The first person narrative, what if, non-linear, several perspective style of Sinchronicity also gives it a unique look that only certain episodes of Scrubs can rival for cleverness, freshness and intrigue. There are a couple of homosexual scenes in episodes 1 & 5 that might make some people slightly uncomfortable but by and large are brief and generally the gay sex scenes aren't as explicit as shows such Queer As Folk.
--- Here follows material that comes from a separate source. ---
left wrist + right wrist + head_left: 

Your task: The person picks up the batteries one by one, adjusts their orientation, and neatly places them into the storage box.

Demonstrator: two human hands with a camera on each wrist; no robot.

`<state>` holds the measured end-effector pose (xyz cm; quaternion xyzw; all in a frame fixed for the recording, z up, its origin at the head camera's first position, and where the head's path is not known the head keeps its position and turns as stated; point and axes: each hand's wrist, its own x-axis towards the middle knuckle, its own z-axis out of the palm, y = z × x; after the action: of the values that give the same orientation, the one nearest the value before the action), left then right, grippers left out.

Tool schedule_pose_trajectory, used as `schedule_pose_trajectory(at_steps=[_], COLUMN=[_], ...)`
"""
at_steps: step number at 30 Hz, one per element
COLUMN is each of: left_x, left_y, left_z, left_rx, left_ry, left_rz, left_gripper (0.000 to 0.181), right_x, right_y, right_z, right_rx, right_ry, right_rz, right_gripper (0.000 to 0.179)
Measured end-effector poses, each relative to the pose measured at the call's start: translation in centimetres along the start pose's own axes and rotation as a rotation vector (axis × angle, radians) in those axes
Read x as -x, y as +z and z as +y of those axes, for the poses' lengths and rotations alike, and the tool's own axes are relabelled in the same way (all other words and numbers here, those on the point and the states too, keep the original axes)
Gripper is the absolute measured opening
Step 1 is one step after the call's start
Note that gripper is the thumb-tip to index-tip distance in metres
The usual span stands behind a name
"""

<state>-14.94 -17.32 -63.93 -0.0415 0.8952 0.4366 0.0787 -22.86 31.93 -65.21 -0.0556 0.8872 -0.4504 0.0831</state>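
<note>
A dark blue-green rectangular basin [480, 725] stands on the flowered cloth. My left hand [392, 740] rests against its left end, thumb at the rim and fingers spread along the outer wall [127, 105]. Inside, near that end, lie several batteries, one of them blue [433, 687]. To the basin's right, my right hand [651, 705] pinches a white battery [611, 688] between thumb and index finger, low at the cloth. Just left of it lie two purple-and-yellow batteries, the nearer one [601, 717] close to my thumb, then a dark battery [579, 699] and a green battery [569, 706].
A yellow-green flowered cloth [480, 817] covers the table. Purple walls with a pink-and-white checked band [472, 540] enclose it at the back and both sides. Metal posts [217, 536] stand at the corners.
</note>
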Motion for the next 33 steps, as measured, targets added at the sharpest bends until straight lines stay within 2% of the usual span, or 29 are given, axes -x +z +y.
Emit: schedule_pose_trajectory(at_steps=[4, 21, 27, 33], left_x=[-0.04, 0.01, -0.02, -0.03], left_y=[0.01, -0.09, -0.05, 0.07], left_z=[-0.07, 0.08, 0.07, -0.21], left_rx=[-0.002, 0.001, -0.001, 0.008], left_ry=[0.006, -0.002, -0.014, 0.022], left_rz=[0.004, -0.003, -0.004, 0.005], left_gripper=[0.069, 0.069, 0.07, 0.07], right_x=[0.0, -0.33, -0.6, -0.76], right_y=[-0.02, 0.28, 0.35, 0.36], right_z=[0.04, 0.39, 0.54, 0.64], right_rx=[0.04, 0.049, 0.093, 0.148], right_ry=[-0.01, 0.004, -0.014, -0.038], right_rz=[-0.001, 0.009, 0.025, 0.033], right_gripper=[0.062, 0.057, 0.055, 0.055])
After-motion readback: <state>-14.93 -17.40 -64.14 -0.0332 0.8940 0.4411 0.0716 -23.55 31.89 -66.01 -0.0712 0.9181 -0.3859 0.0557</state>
There are many themes running throughout Sinchronicity. One is some times good people do bad things. Another is that luck or chance will sometimes go against you but this is not always a bad thing. And probably the most obvious is nothing can be forced to happen no matter how much you want it, it has to progress naturally or it won't happen at all. Overall this show was a gem, which deserved far more publicity and could then have become a cult student-hit such as shows like 'This Life' and instead will be remembered as a quirky humourous late-night BBC3 drama by the many that never got a chance to watch it properly, if it's remembered at all. Hopefully the BBC will commission more shows of this quality and can then continue to challenge the standard of the the dramas from the other side of the Atlantic.